What the task requires:
This exercise calls for every line of the listing below that contains the word "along".

The data:
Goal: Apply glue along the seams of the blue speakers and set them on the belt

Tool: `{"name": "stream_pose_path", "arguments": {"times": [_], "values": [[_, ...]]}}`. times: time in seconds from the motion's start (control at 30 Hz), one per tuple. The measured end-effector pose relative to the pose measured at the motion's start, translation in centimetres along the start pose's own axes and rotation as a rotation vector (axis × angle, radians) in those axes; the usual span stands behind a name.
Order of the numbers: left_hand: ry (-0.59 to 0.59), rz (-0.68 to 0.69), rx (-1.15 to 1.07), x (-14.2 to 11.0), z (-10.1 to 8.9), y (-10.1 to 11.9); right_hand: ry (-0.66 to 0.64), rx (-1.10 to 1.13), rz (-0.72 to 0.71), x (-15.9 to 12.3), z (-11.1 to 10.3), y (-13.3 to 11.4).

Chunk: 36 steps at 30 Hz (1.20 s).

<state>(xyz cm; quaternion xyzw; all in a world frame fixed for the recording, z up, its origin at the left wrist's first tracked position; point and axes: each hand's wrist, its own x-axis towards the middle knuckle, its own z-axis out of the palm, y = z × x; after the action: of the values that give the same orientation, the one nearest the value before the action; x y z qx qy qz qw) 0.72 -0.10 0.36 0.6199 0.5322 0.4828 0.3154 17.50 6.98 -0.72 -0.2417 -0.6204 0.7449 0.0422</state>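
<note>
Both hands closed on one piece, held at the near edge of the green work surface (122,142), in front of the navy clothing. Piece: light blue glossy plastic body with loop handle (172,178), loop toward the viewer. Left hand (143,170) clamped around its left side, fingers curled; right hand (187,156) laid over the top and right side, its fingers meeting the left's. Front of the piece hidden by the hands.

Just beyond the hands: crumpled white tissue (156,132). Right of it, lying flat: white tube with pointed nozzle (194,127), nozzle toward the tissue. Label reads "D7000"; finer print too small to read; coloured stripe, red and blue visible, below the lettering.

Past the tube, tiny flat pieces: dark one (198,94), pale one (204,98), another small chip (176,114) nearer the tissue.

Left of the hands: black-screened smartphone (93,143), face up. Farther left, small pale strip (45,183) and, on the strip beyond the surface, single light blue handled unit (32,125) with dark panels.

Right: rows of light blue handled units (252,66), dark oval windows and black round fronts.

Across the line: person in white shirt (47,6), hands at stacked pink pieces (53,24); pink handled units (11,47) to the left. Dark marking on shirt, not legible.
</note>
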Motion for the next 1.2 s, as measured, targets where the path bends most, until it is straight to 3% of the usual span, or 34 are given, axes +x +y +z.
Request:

Answer to this exercise:
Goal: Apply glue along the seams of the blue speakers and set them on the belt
Tool: `{"name": "stream_pose_path", "arguments": {"times": [_], "values": [[_, ...]]}}`. times: time in seconds from the motion's start (control at 30 Hz), one per tuple. The measured end-effector pose relative to the pose measured at the motion's start, translation in centimetres along the start pose's own axes and rotation as a rotation vector (axis × angle, radians) in those axes; the usual span stands behind a name.

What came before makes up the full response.